======== SUPPLIED MATERIAL

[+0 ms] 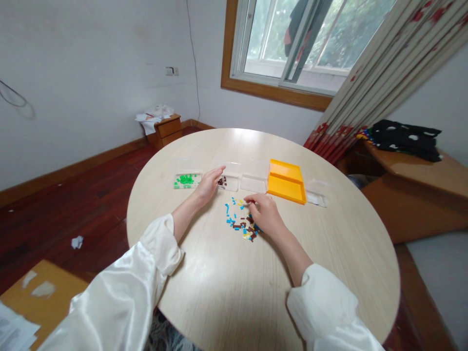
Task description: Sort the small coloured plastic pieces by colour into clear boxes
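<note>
Bricks (pixel 237 225) small; blue, brown, yellow; scattered

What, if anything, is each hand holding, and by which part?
The left hand seems empty; the right hand is at the building bricks, but whether it pinches one is unclear.

Daylight is streaming through the bright window (pixel 292 48) and laying a pale sheen on the far part of the surface (pixel 234 141). Soft shadows are dimming the near part, while wide-angle distortion is stretching shapes toward the frame edges and the small bricks (pixel 237 225) are looking slightly blurred
</note>
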`<act>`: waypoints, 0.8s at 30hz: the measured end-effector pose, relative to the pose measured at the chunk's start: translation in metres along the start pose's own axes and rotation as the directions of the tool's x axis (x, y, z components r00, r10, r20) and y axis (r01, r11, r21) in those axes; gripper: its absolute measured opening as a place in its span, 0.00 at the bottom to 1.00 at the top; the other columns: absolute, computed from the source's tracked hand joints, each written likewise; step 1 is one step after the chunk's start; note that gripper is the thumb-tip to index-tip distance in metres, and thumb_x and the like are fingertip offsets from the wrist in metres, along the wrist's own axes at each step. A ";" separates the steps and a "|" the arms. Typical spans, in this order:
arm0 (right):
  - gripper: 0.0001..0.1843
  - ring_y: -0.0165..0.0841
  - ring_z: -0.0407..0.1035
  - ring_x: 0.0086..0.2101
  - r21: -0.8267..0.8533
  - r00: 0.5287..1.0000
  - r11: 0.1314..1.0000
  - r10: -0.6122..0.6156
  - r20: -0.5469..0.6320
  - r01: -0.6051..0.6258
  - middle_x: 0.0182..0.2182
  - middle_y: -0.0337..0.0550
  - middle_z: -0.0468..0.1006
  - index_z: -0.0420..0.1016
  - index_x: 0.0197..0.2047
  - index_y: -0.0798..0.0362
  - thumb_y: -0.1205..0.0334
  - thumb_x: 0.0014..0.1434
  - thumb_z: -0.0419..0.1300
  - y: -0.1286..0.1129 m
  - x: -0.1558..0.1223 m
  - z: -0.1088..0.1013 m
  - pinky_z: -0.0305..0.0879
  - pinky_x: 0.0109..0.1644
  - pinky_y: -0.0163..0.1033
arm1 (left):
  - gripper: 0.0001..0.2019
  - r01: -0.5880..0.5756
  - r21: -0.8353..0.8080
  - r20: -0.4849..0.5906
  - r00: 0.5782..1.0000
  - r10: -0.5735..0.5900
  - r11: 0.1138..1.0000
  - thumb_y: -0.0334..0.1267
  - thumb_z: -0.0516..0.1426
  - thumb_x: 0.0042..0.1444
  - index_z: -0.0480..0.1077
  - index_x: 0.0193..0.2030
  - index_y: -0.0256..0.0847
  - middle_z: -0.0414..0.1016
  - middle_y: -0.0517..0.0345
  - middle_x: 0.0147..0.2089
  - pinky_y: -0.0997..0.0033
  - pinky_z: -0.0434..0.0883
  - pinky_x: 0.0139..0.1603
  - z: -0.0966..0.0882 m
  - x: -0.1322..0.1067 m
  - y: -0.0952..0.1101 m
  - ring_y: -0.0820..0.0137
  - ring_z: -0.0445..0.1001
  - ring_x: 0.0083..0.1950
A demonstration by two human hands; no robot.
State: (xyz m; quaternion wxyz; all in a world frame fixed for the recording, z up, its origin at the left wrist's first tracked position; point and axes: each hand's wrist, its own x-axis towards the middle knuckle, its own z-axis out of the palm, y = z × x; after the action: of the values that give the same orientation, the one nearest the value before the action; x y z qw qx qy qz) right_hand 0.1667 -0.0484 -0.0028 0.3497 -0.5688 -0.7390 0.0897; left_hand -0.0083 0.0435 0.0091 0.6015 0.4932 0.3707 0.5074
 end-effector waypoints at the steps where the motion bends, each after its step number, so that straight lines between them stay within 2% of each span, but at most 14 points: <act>1: 0.13 0.35 0.71 0.38 0.012 0.999 1.000 0.012 0.038 -0.012 0.33 0.44 0.79 0.75 0.32 0.53 0.74 0.51 0.51 0.001 0.001 -0.003 0.63 0.46 0.42 | 0.16 -0.038 0.097 0.001 0.999 0.038 0.995 0.34 0.51 0.53 0.72 0.46 0.34 0.74 0.49 0.53 0.64 0.62 0.59 -0.002 0.000 -0.002 0.66 0.69 0.56; 3: 0.13 0.33 0.71 0.34 0.041 0.990 0.998 0.031 0.140 -0.037 0.30 0.43 0.79 0.75 0.28 0.53 0.76 0.49 0.51 0.002 0.002 -0.010 0.64 0.43 0.39 | 0.14 -0.108 0.349 0.019 0.994 0.108 0.931 0.32 0.52 0.51 0.74 0.42 0.34 0.76 0.48 0.47 0.64 0.65 0.55 -0.005 -0.001 -0.006 0.66 0.72 0.49; 6: 0.13 0.31 0.71 0.31 0.066 0.964 0.996 0.046 0.260 -0.065 0.27 0.41 0.78 0.74 0.26 0.54 0.76 0.47 0.51 0.003 0.002 -0.020 0.65 0.39 0.36 | 0.11 -0.238 0.679 0.114 0.969 0.220 0.695 0.28 0.52 0.50 0.75 0.37 0.34 0.76 0.49 0.41 0.64 0.67 0.52 -0.008 -0.007 -0.010 0.66 0.72 0.45; 8: 0.12 0.31 0.70 0.30 0.065 0.959 0.995 0.052 0.280 -0.073 0.26 0.41 0.77 0.74 0.26 0.54 0.76 0.47 0.51 0.002 0.001 -0.025 0.65 0.36 0.35 | 0.11 -0.317 0.782 0.198 0.943 0.268 0.537 0.27 0.52 0.50 0.75 0.36 0.35 0.75 0.49 0.41 0.63 0.66 0.52 -0.010 -0.011 -0.012 0.65 0.71 0.45; 10: 0.11 0.30 0.69 0.29 0.070 0.954 0.995 0.042 0.296 -0.065 0.26 0.41 0.77 0.75 0.27 0.55 0.75 0.47 0.52 0.000 -0.002 -0.028 0.65 0.35 0.34 | 0.10 -0.357 0.823 0.259 0.928 0.266 0.442 0.27 0.53 0.51 0.75 0.36 0.36 0.74 0.49 0.41 0.62 0.66 0.52 -0.011 -0.013 -0.014 0.65 0.71 0.46; 14: 0.09 0.29 0.68 0.29 0.057 0.943 0.998 -0.002 0.333 -0.018 0.27 0.40 0.76 0.75 0.28 0.54 0.74 0.47 0.55 -0.004 -0.009 -0.029 0.64 0.35 0.34 | 0.11 -0.385 0.837 0.310 0.919 0.242 0.388 0.26 0.52 0.52 0.75 0.37 0.36 0.74 0.49 0.40 0.63 0.66 0.52 -0.011 -0.015 -0.016 0.64 0.71 0.46; 20: 0.04 0.30 0.68 0.30 -0.024 0.938 1.000 0.007 0.347 0.002 0.28 0.41 0.76 0.75 0.29 0.54 0.69 0.51 0.59 -0.005 -0.015 -0.026 0.61 0.36 0.35 | 0.10 -0.420 0.806 0.361 0.907 0.216 0.418 0.27 0.53 0.52 0.75 0.37 0.32 0.75 0.46 0.39 0.65 0.66 0.48 -0.003 -0.023 -0.012 0.64 0.72 0.43; 24: 0.03 0.30 0.67 0.29 -0.086 0.945 0.996 0.021 0.326 0.007 0.27 0.41 0.75 0.74 0.28 0.54 0.66 0.52 0.60 -0.003 -0.014 -0.024 0.60 0.36 0.35 | 0.07 -0.484 0.773 0.428 0.875 0.227 0.410 0.29 0.56 0.52 0.75 0.34 0.35 0.75 0.50 0.37 0.64 0.64 0.49 0.004 -0.031 -0.004 0.65 0.71 0.42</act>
State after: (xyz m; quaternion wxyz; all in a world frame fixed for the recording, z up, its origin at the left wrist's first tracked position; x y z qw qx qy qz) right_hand 0.1809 -0.0689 0.0109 0.1973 -0.5632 -0.7878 0.1521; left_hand -0.0097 0.0126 0.0040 0.1918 0.8544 0.3776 0.3011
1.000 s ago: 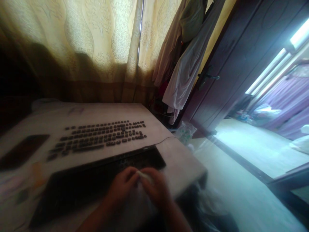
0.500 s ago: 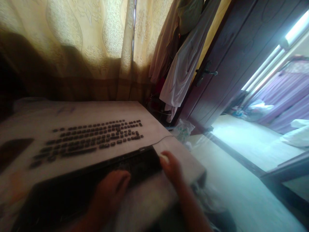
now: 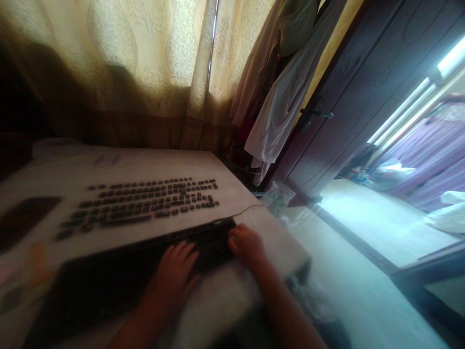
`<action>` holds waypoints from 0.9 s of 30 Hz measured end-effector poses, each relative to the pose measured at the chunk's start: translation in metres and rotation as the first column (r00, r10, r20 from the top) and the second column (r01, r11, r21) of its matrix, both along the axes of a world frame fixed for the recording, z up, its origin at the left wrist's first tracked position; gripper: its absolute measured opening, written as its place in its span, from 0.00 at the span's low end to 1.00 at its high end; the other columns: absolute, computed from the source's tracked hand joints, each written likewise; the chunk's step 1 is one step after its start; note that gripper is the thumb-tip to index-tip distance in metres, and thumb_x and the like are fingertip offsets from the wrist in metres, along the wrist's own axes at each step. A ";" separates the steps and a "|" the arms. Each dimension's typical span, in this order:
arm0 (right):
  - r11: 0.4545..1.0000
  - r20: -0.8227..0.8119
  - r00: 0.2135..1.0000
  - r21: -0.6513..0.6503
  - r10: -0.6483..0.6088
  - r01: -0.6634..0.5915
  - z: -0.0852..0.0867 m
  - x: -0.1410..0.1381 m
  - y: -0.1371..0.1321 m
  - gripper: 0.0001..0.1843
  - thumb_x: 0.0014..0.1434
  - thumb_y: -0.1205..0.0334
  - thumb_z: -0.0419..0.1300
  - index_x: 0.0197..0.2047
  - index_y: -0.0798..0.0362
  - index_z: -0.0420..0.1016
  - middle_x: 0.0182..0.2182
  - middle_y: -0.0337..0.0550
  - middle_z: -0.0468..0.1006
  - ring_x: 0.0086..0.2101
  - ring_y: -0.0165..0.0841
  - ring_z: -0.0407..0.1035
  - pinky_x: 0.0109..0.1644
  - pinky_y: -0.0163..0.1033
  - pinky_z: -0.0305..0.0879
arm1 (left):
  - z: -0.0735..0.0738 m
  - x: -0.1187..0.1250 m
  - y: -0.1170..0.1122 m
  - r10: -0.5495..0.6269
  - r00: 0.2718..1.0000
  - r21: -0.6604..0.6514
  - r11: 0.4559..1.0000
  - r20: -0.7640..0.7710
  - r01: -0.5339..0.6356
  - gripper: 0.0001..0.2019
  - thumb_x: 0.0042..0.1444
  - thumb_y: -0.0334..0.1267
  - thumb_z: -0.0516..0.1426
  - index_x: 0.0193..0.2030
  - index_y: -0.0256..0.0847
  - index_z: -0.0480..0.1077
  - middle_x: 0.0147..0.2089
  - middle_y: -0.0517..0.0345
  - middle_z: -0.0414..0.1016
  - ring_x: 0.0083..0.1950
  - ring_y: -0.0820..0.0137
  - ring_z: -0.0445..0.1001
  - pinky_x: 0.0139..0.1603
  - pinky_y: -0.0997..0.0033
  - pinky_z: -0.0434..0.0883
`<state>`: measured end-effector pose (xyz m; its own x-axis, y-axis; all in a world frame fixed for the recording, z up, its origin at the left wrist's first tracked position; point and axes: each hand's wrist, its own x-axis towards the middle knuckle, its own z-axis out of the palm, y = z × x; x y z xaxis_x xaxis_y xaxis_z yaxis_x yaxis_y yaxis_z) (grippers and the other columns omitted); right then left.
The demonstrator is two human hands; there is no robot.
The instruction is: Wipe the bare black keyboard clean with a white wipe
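A black keyboard base (image 3: 119, 271) with its keycaps off lies slantwise along the front of the table. My left hand (image 3: 176, 266) rests on its right half, fingers stretched out and a little apart, holding nothing I can see. At the base's right end is my right hand (image 3: 247, 245), its fingers curled down at the black surface. Whatever those fingers may hold is hidden. Behind the base, loose black keycaps (image 3: 145, 198) are laid out in rows in keyboard order. Blur hides detail on the base.
The pale table (image 3: 160, 162) has a right edge dropping to the floor. A thin cable (image 3: 250, 207) runs from the base over that edge. Left lie a dark flat object (image 3: 27, 218) and a blurred orange thing (image 3: 38, 264). A plastic bag (image 3: 278, 196) sits beyond the edge, near the door (image 3: 327, 97).
My right hand has shifted left onto the base's end; the small white thing seen in it before no longer shows. My left hand's fingers have gone from curled to stretched out. The view has shifted slightly.
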<state>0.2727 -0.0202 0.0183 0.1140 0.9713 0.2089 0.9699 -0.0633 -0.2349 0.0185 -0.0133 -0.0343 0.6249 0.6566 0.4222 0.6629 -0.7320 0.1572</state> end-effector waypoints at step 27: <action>0.999 -0.167 0.986 0.044 -0.008 0.015 -0.009 0.034 -0.014 0.10 0.57 0.67 0.60 0.36 0.49 0.84 0.35 0.42 0.84 0.38 0.37 0.78 0.45 0.38 0.70 | -0.002 0.002 -0.004 0.024 0.999 0.023 0.999 0.049 -0.025 0.20 0.63 0.45 0.56 0.61 0.45 0.70 0.62 0.48 0.76 0.65 0.52 0.71 0.65 0.39 0.67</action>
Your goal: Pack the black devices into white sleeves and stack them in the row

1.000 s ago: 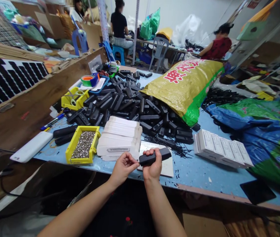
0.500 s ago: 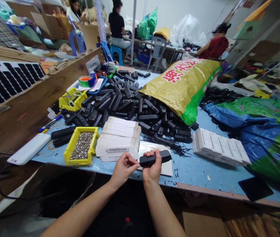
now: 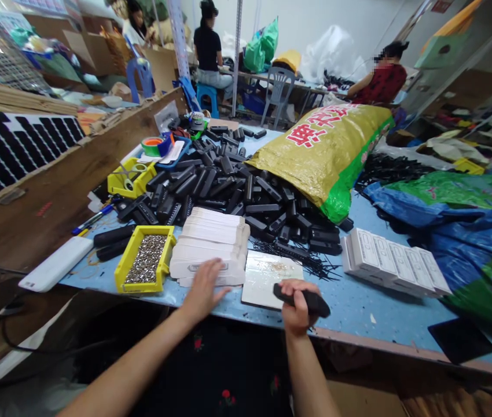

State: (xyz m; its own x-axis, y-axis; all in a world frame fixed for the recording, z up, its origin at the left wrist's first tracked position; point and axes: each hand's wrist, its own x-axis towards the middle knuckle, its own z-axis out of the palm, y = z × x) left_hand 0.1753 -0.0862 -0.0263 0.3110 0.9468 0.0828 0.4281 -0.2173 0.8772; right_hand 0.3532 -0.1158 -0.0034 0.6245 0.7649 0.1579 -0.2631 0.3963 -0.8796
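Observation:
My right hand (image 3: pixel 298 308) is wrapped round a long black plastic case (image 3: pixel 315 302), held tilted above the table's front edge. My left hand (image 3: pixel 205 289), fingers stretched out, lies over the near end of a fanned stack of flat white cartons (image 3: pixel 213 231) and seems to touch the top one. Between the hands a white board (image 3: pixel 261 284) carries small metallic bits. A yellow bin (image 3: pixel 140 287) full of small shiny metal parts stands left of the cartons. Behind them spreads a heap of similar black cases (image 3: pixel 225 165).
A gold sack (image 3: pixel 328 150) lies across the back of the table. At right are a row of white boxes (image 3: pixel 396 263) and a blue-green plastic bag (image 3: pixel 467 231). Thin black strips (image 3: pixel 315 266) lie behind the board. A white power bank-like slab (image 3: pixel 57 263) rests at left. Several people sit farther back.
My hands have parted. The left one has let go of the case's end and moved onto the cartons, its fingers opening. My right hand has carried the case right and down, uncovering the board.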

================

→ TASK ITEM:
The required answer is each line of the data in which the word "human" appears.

→ SOLUTION TO THIS TASK:
A demonstration by two human hands; no robot.
The demonstrator is two human hands; there is no robot.

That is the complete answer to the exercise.